Gibberellin 20-oxidase (GA 20-oxidase) is an enzyme that catalyses the last three steps in the synthesis of active GAs and is a potential control point in the regulation of GA biosynthesis. Reverse transcriptase-polymerase chain reaction with degenerated oligonucleotides conserved among GA 20-oxidases was used to isolate a cDNA clone for this enzyme in Fagus sylvatica L. seeds. This clone contains all the features and exhibits homology to GA 20 oxidases from several plant species. Expression of this clone, named FsGA20ox1, as a fusion protein expressed in Escherichia coli confirmed that it was able to metabolize [(14)C]GA(12) to [(14)C]GA(9) and [(14)C]GA(53) to [(14)C]GA(20).
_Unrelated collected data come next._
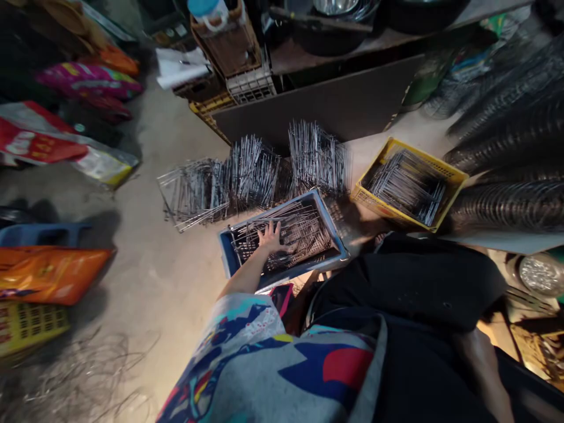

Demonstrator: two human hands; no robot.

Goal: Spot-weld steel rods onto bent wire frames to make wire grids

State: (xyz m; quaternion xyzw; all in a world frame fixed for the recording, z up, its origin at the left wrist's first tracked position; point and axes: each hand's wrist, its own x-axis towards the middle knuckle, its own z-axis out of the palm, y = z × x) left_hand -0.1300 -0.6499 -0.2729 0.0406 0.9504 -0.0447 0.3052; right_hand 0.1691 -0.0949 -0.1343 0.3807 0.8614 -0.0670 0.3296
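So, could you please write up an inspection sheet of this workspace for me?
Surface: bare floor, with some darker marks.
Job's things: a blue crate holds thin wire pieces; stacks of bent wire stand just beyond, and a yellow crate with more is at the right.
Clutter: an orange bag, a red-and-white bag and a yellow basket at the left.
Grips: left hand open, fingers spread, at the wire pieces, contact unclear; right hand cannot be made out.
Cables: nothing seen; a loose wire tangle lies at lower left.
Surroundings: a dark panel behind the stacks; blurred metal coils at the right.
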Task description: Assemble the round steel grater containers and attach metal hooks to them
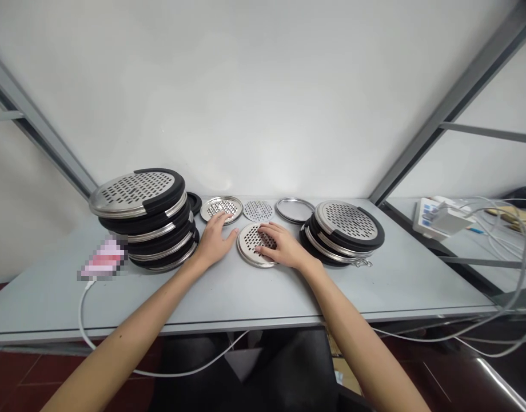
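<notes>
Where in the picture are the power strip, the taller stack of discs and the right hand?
Power strip (425, 215): head view, on its socket face.
Taller stack of discs (148, 221): head view, black side.
Right hand (284, 246): head view, back of the hand.

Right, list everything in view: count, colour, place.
Disc stacks: two, black and silver, left, right
Front disc: one, silver, centre front
Back discs: three, silver, rear row
Ring: one, black, behind left stack
Blurred item: one, pink, left
Cables: several, white, both sides
Power strip: one, white, far right
Clutter: several, mixed, far right
Table: one, grey, centre
Wall: one, white, behind
Posts: two, grey, either side
Floor: one, red, below
Left hand: one, by rear row
Right hand: one, on front disc
</notes>
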Demonstrator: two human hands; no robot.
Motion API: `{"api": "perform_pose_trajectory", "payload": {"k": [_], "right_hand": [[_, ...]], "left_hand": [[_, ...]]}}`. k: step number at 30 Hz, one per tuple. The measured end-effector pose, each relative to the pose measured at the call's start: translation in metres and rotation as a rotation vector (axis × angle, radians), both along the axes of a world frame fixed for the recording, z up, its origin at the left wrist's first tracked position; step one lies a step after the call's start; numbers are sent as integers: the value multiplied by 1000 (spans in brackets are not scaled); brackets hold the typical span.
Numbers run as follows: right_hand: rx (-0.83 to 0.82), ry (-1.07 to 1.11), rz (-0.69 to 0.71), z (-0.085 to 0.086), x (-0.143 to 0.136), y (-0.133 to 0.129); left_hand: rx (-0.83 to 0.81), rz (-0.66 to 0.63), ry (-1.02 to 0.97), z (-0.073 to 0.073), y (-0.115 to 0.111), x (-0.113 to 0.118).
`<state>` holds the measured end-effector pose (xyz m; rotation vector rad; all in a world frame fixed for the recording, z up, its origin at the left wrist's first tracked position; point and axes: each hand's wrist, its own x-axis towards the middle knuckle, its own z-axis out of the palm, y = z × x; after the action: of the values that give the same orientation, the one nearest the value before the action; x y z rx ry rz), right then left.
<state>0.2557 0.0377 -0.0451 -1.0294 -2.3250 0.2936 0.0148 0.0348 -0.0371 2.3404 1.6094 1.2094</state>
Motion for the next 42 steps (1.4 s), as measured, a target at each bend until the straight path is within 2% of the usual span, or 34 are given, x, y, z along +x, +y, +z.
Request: {"api": "perform_pose_trajectory", "payload": {"k": [3,6,11,15,18,23,27,36,42], "right_hand": [[2,6,7,1,-1,-1],[2,4,12,2,-1,-1],[11,-5,11,3,-1,-1],[3,-21,7,3,0,-1],[0,-24,5,3,0,-2],[0,-24,11,3,0,-1],[-1,-17,6,2,0,-1],[-25,-25,-6,2,0,-1],[-19,-17,-6,2,0,-1]], "left_hand": [[-24,129,25,0,14,3],[-94,324,92,2,26,12],[-230,550,177,17,47,27],[-276,733,160,27,70,20],[-354,838,54,23,84,10],[-321,825,30,6,91,0],[-255,829,15,2,95,-1],[-165,811,68,15,90,6],[-95,702,90,22,87,14]]}}
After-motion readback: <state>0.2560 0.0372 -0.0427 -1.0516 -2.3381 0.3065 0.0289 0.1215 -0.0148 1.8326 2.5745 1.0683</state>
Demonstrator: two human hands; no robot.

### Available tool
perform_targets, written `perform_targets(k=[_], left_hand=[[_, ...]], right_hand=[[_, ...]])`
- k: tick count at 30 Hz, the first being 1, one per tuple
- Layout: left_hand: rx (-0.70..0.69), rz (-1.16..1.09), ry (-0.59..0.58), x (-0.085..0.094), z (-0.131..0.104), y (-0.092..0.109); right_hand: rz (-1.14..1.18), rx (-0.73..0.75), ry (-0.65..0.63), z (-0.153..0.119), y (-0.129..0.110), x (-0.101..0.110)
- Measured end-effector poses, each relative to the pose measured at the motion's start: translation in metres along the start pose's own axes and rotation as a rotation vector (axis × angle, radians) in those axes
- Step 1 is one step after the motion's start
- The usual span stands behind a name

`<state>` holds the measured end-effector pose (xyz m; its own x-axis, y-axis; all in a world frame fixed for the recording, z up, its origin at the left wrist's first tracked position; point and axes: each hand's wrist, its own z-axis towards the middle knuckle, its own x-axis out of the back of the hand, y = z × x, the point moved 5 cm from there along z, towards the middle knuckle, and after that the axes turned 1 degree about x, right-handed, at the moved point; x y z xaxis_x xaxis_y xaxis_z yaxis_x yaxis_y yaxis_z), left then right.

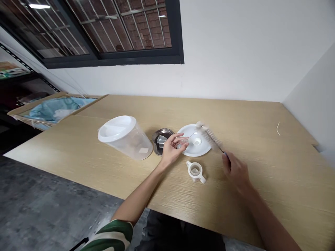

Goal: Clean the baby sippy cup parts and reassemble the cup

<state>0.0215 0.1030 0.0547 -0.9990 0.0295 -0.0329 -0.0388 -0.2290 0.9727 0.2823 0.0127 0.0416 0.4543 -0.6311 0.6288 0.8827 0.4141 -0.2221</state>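
My left hand (171, 149) is closed around a small clear, glass-like piece (183, 141) whose exact kind I cannot make out. My right hand (237, 170) grips the handle of a bottle brush (212, 138), its white bristles pointing up and left above a round white plate-like disc (192, 152) with a raised centre ring. The bristles are slightly blurred. Beside my left hand lies a metal dish (157, 149) with a clear cup-shaped piece (161, 139) in it. Nearer to me rests a white ring-shaped fitting (195, 169) with two side lugs.
A translucent white bucket (133, 144) with a white lid leans at the left of the dish. Further left, a cardboard box (34, 120) holds blue sheeting. A thin pale strip (278, 129) lies at the right. A wall and a barred window (141, 52) border the table's back.
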Motion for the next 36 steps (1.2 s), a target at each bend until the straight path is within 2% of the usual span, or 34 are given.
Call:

Analysis of FsGA20ox1 transcript levels showed similar low expression during stratification at 4 degrees C and in the presence of gibberellic acid or ethephon (compound that releases ethylene in solution), treatments proved to be efficient in breaking the dormancy of beech seeds. However, there was a drastic increase of FsGA20ox1 transcript levels in the presence of paclobutrazol (PCB), a well-known GAs biosynthesis inhibitor, or of 2-aminoxyacetic acid (AOA), an inhibitor of ethylene biosynthesis. Furthermore, the effect of AOA was reversed by the addition of GA(3) and that of PCB by ethephon. This indicates that the gene product is subjected to down-regulation by GA and ethylene, and further suggests a cross-talk gene regulation by these two hormones during the transition from seed dormancy to germination.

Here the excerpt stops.